Secretary of State Antony Blinken on Monday became the first top official to face tough congressional questioning over the Biden administration’s handling of the military withdrawal from Afghanistan.
Appearing virtually before the House Foreign Affairs Committee, the secretary highlighted the "heroic effort" of State Department employees in the final days of the U.S. exit and defended the administration's decision to leave, mostly placing blame on the deal that the Trump administration negotiated with the Taliban.
"We inherited a deadline. We did not inherit a plan," Sec. Blinken said, later adding: "The Taliban made abundantly clear ... that it was going to hold us to the deadline."
"[The Taliban] made very clear that if we move past that deadline, it would resume the attacks that it had stopped, on our forces and on our allies and partners," he said.
Blinken called the decision to withdrawal the "right decision" and did not take direct responsibility for the execution of the United States' tumultuous exit. He also called the Taliban the "de facto" government of Afghanistan.
"We did the right thing by our citizens in working feverishly to get every one of them out. We did the right thing by 125,000 Afghans to bring them to safety, and now we're working to do the right thing to hold the Taliban to the expectations of the international community," he said, though he also admitted the Taliban's government "falls very short of the mark that was set by the international community for inclusivity."
The secretary of state on Monday also defended the intelligence community's predictions about Afghanistan.
"Nothing I or anyone else saw indicated a collapse of this army and this government in 11 days," he said.
House lawmakers for their part criticized the administration's lack of planning for what some called the "worst case scenario."
"This was an unmitigated disaster of epic proportions," said Rep. Michael McCaul of Texas, the ranking member on the foreign affairs committee. "I never thought in my lifetime that I would see an unconditional surrender to the Taliban."
Rep. Adam Kinzinger, R-Ill., who served in both Afghanistan and Iraq, said both the Trump and Biden administrations were to blame, but he also emphasized that the State Department should have been more prepared.
"We support the members of the State Department and their heroic action in the evacuation," he said. "I think the broader point is they never should have been put in a place where they had to act heroically."
As of Monday, Blinken said, there were about 100 Americans still in the country, "several thousand" green card holders and an undetermined number of Afghan allies who worked for the United States during the war. Last week, 60 U.S. citizens were offered seats on flights leaving the country, and 30 accepted, the secretary said, and flights have not left regularly.
When asked, he did not commit to evacuating all of the thousands of Afghan partners still in the country, instead once more highlighting the historic airlift in August that resulted in the evacuation of more than 100,000 Afghans, many of them "at risk in one way or another."
In separate House and Senate hearings, lawmakers are grilling Blinken on the Biden administration’s response to the rapid collapse of the Afghan government and more specifically on the State Department’s response to what many claim was a predictable result in the final days of the American military presence there.

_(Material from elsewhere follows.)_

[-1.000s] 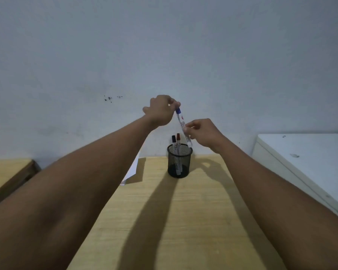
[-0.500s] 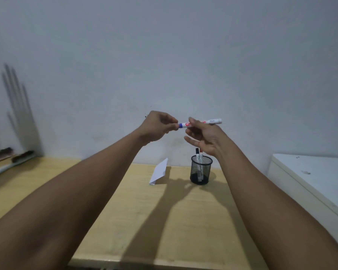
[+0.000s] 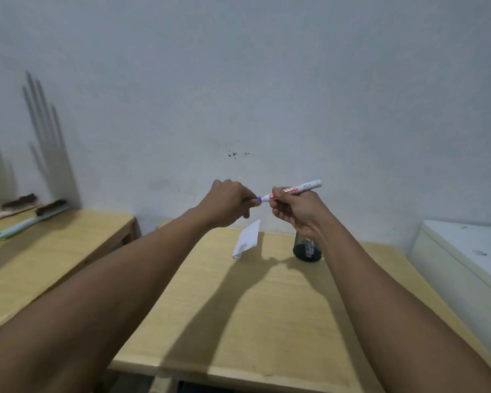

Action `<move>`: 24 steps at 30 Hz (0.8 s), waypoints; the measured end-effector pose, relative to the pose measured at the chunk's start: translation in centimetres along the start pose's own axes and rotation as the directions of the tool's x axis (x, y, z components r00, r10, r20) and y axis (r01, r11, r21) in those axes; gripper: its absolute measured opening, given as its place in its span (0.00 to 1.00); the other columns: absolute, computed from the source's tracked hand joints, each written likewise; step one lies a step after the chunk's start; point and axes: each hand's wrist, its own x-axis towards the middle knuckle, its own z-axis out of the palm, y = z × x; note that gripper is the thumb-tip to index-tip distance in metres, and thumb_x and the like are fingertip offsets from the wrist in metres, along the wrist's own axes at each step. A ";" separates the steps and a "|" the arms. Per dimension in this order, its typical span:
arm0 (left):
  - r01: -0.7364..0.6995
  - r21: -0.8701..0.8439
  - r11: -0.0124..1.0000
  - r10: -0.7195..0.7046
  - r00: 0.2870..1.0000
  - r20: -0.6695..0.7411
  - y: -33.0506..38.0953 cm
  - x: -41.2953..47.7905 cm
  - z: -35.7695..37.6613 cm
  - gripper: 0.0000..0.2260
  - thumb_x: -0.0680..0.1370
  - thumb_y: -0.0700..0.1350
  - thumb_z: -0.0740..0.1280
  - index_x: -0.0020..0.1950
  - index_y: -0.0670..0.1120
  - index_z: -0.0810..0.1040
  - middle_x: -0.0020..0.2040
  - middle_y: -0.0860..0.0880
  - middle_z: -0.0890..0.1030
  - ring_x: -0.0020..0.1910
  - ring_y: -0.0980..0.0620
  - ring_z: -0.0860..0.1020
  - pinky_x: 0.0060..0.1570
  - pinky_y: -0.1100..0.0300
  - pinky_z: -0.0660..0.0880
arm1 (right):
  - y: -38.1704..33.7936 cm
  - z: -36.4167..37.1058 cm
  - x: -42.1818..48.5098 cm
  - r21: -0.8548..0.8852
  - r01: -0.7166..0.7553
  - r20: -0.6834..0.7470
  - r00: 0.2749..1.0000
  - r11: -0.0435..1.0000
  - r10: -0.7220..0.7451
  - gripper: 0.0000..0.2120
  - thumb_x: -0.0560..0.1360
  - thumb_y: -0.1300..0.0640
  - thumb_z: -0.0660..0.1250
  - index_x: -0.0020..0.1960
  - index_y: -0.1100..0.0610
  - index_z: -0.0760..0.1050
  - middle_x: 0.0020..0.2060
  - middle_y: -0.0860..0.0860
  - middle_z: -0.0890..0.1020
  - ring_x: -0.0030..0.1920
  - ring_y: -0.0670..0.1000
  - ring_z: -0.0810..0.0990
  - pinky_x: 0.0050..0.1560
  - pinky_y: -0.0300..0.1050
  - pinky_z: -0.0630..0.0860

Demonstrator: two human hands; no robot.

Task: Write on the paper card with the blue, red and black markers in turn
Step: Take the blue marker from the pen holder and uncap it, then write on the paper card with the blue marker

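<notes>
The view has swung left since half a second ago, bringing a second bench [image 3: 54, 251] into frame. Bare wood stretches from the bench [image 3: 238, 321] front edge ahead. Above it, the left hand [image 3: 227, 204] pinches the blue marker [image 3: 291, 190] cap; the right hand [image 3: 298, 211] grips the barrel. Beyond stand the folded paper card [image 3: 247, 239] and mesh cup [image 3: 306, 251], near the back edge.

Only print is on the blue marker [image 3: 291, 190]: red brand band w/ white letters, partly covered by fingers [image 3: 279, 194] of right hand [image 3: 298, 211], seems to end in "MAN". Small grey print nearer the back end, too blurred to read.
</notes>
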 end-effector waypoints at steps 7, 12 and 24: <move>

Blinken, who had publicly predicted in June that a complete Taliban takeover would not happen “from a Friday to a Monday,” is appearing before the house committee on Monday and the Senate Foreign Relations Committee on Tuesday.
The State Department has come under heavy criticism from both Republicans and Democrats for not doing enough and not acting quickly enough to get American citizens, legal residents and at-risk Afghans out of the country after the Taliban took control of Kabul on Aug. 15.
Republicans, in particular, have been demanding answers as to why American citizens were left behind in the chaotic days and weeks before the military completed its withdrawal on Aug. 30. The State Department and the administration more broadly have defended their efforts, pointing to an unprecedented airlift of more than 100,000 people from Kabul in two weeks amid rampant confusion, extreme security risks and severe logistical challenges.
In a likely preview of GOP questions, the Republican National Committee released a statement early Monday with the banner headline “Fire Blinken,” demanding that he be held to account for what it described as a litany of failings.
“Blinken’s disastrous handling of Afghanistan and weak leadership put American lives in danger, including the lives of Americans still trapped in Afghanistan,” it said.
Blinken is very close to President Joe Biden and his job as America’s top diplomat is almost certainly safe, but criticism of the administration’s handling of the Afghanistan withdrawal has not been limited to Republicans.
Numerous Democrats have also questioned the policy and expressed concern about stranded Americans, green card holders and Afghans who could face retaliation from the Taliban because of their work or ties to the U.S. government over the past 20 years.
State Department officials have acknowledged that the congressional hearings could be contentious and possibly ugly, but many remain convinced they did the best they could under extremely trying circumstances, including the evacuation of the U.S. Embassy in Kabul and the crush of desperate people at Kabul’s airport seeking to leave.